Excel remains the tool of choice for many professionals. Its versatility and widespread usage makes it a valuable instrument for end-user-computing (EUC) and analysis. Therefore, it makes perfect sense that Excel users be able to connect to Databricks. At the time of writing this post, there was no standard connector between Excel and Databricks. You can install an ODBC connector on your machine, but installing and configuring such a connector may not be a viable option in many corporate environments.
In this post, we will walkthrough one often less explored way to connect Excel with Databricks, using Power Query by leveraging Databricks REST API.
Two ways to get data from Databricks into Excel
We can use Databricks REST API in two ways:
- Invoke Databricks SQL API to submit SQL queries using Databricks SQL endpoint
- Invoke Databricks Jobs API to execute a notebook using Databricks compute
Overview of the solution – Databricks Jobs API
Limitations of Power Query in this context
- No automatic polling: Power Query doesn’t have a mechanism to wait or loop until a job is completed.
- Default output format: By default, Databricks returns the output in JSON format, which requires complex transformation before it can be loaded into Excel
- Output size limitations: Power Query truncates the output returned if it the output exceeds a certain number of rows.
Workflow
This post proposes a sequence of implementation steps, which can overcome two of the limitations mentioned above. It is possible to overcome the third limitation as well, but we will not discuss in this post. So the solution presented here would only work if the data size to be returned is small, within
Create a PySpark notebook on Databricks – this notebook will process the SQL query, and return the output as response to the API call.
Trigger notebook execution – a Power Query query submits a job to Databricks, retrieves the
jobRunID
, and writes it to an Excel sheet.Check job status – another Power Query query takes the
jobRunID
from the Excel sheet, checks the job status at specified intervals, and writes the current status (SUCCESS
,FAILED
, orIN_PROGRESS
) back to Excel.Retrieve output – once the job status is returned as SUCCESS, a final Power Query query fetches the output data from Databricks and loads it into a table in Excel.

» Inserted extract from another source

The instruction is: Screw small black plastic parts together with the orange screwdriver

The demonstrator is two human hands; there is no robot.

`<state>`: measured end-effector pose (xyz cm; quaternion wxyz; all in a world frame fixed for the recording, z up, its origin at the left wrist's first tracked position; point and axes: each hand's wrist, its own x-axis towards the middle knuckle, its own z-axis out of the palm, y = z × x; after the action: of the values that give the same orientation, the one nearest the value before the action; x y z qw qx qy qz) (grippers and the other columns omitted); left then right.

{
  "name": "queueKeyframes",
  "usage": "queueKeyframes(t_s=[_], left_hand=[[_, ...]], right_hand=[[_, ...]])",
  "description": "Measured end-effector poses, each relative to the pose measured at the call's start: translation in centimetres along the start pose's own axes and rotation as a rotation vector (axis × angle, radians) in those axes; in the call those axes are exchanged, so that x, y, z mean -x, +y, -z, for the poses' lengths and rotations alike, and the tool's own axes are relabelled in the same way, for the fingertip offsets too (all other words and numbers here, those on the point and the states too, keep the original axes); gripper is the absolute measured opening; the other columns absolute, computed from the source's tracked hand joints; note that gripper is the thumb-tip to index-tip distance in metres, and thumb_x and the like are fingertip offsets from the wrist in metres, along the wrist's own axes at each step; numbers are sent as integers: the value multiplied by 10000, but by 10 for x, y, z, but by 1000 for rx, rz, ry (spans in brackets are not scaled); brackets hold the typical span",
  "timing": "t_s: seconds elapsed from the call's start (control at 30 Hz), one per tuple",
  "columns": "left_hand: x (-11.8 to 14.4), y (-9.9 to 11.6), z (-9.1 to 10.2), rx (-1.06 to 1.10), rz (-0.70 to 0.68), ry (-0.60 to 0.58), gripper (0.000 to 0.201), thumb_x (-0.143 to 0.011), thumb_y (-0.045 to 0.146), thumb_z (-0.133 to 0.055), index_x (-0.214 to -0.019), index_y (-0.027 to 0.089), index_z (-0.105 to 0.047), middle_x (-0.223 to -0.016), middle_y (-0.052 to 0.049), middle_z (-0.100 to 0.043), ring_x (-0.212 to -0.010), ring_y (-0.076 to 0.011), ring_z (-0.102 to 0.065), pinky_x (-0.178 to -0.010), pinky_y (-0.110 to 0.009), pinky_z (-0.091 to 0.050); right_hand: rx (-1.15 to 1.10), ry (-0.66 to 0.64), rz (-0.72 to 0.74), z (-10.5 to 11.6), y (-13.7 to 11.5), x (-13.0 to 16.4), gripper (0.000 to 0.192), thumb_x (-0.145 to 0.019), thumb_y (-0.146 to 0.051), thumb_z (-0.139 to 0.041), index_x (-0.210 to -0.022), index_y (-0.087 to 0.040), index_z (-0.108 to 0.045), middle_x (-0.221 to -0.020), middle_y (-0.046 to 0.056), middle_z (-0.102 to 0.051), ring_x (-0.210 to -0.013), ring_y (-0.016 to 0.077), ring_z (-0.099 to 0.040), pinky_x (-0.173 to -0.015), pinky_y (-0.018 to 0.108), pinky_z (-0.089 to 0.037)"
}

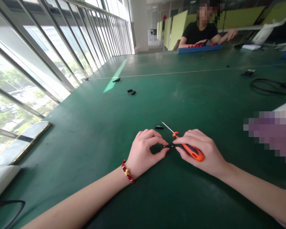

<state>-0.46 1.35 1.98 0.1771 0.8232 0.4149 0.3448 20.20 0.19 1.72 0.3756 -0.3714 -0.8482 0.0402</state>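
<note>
Where the green tabletop (90, 127) meets the barred railing (85, 30) on the left, I see a flat, glossy slab (38, 130) with a gold edge, and nearer the person a white object (3, 179) beside a dark cable (20, 206). Farther out lie a slim dark piece (116, 80) and, to its right, two small black blocks (131, 92) close together. The left hand (146, 149), with a red-and-gold bracelet (127, 172) at its wrist, pinches a small black part (168, 146) between thumb and forefinger, just above the tabletop. Just beyond it sits a little green-faced part (159, 126). The right hand (196, 149) is closed around an orange-and-black screwdriver (192, 151), its shaft slanting away to the left; its thumb and forefinger hover by the black part's right end, though I can't tell whether they touch it. Behind, a co-worker (201, 33) sits at a blue tray (200, 48) of red things; far right, a black cord (264, 90) lies looped.
</note>
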Motion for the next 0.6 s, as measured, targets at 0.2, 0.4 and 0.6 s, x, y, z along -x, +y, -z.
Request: queueKeyframes(t_s=[0.2, 0.4, 0.6], left_hand=[[-8, -17, 4, -63, 52, -23, 57, -762, 250, -652, -795, 233, -696, -972, -27, -648, -923, -188, -586, -856, -370, -445], [-27, -33, 3, -108, 102, -80, 67, -762, 263, -643, -782, 227, -696, -1183, -33, -612, -1083, -232, -550, -968, -422, -428], [-39, -34, 0, -123, 89, -115, 94, -784, 245, -612, -806, 207, -696, -1001, -28, -679, -943, -202, -590, -903, -382, -466]], right_hand=[[-72, 93, -104, 2, 2, -3, 120, -795, -117, -571, -857, -207, -619, -708, 5, -620, -631, 124, -558, -626, 282, -461], [-107, 59, -143, 1, 2, -2, 117, -792, -124, -565, -845, -208, -628, -712, 5, -633, -635, 129, -567, -627, 282, -462], [-118, 58, -129, 2, 3, -2, 107, -791, -123, -564, -831, -196, -631, -716, 3, -644, -630, 120, -575, -636, 274, -458]])
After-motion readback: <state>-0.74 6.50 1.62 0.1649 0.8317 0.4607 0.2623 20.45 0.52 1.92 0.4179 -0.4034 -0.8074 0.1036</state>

Orchestrate using VBA – VBA automates the sequence: triggering the job, checking the status, and retrieving the output without requiring manual intervention.
Implementing the solution
Before getting started, make sure you have the following information to hand:
- Root Databricks URL – it would be like https://<databricks-instance>.cloud.databricks.com, or https://<databricks-instance>.azuredatabricks.net if you are using Azure Databricks.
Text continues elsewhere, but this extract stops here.